Por DAMIÁN PUSSETTO
Especial para FÚTBOL MUNDIAL
Seguramente sonrió esa mañana del 3 de noviembre y extendió su mano amiga a cada uno de los que lo acompañaron en el último trance en Cleveland, Estados Unidos. Debe haberse despedido con cortesía avisando que su ya débil corazón no resistía más, a pesar de los cuatro by-pass.
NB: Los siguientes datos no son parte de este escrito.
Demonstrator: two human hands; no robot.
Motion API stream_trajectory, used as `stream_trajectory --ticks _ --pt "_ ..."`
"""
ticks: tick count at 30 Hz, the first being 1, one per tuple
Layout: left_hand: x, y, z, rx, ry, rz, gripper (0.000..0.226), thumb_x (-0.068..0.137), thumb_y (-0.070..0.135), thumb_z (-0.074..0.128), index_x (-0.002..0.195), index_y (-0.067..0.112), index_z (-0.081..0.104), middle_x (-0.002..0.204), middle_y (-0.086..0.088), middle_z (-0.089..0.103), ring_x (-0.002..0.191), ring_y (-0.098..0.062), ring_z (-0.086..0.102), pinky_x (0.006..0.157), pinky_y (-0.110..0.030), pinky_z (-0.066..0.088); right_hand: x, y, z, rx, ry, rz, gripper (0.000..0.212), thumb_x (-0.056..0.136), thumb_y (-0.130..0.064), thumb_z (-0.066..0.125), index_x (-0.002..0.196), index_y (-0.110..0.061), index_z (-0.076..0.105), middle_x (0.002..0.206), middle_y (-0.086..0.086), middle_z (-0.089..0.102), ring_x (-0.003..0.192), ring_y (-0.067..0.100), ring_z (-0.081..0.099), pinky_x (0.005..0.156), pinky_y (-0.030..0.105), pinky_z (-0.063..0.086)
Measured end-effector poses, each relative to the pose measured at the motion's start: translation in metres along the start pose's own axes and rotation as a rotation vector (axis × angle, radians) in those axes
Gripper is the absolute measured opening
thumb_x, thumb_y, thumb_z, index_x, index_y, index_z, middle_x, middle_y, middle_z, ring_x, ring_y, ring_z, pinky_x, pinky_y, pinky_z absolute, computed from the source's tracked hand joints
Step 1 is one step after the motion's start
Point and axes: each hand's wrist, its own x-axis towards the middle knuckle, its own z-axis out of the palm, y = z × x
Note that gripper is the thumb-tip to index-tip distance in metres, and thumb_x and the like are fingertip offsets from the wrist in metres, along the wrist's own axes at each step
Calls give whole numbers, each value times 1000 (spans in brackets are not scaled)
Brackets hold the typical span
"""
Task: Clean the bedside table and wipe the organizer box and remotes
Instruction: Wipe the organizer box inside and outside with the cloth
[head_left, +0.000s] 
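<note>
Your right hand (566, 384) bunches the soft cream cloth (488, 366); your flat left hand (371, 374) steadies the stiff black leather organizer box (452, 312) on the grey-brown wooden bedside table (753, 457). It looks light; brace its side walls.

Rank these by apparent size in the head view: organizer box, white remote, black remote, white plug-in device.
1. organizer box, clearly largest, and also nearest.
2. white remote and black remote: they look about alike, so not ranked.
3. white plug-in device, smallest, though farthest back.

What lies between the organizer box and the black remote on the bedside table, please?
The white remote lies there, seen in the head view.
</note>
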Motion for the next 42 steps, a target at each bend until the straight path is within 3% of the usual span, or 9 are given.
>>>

Poco antes de cumplir 70 años, Alberto Pedro Spencer Herrera, dijo adiós y se fue a instalar en el panteón de las leyendas, donde tenía un lugar de privilegio asegurado desde siempre.
Las primeras lágrimas brotaron en Ecuador y Uruguay, sus dos patrias, y enseguida se esparcieron por América para comenzar a extrañar al máximo goleador de la Copa Libertadores con 54 conquistas, al caballero, al diplomático, al emblema de una época dorada que se añora.
Nacido en Ancón un 6 de diciembre de 1937, deslumbró en el modesto Everest y llamó la atención de Peñarol de Montevideo, en el que se presentó en 1960 con cuatro goles al Jorge Wilsterman de Bolivia. Allí marcó 48 goles en la Copa, completando su cifra con seis más en el Barcelona de Ecuador.
Ocho veces campeón uruguayo, tres de la Libertadores (1960, 1961 y 1965) y dos de la Intercontinental, en 1961 frente al Benfica de Portugal y en 1966 ante el Real Madrid. 519 ocasiones aurinegro con 326 festejos, en 1971 fue repatriado a su tierra por el popular Barcelona Sporting Club y también dio la vuelta olímpica impactando 18 veces la red. Ya antes de viajar al Río de la Plata había registrado 101 goles para Everest.
Tanto lo quiso Uruguay que se puso la celeste para defenderla en 1964 cuando en Wembley derrotó a Inglaterra por 2 a 1. Sólo aceptó el convite en otros cinco amistosos y declinó hacerlo oficialmente, por respeto a su país natal ya que jugó en su selección once encuentros.
En 1973 colgó los botines y retornó a Montevideo, donde sus dones de buena gente lo llevaron a convertirse en cónsul del Ecuador hasta el final de sus días. Querido y respetado, acaso las conmovedoras escenas recientes demuestren el cariño que la gente común le profesó.
Su cuerpo fue trasladado a Guayaquil, donde se le rindió homenajes en los que participó el presidente de la república, Alfredo Palacio, la directiva del Barcelona anunció que impondrá su nombre al estadio del club y, ya en Montevideo para el descanso eterno, el fervor popular a modo de tributo a su ídolo quedó exhibido en el palacio Peñarol.
“Hoy despedimos a un grande entre los grandes”, afirmó el dos veces presidente uruguayo, Julio María Sanguinetti, antes de que los aplausos tapasen su voz. “Alberto era poseedor de un estilo y sello irrepetible como futbolista pero sobre todo fue un caballero del deporte, un grande dentro y fuera de los campos que tuvo adversarios pero ningún enemigo”, agregó.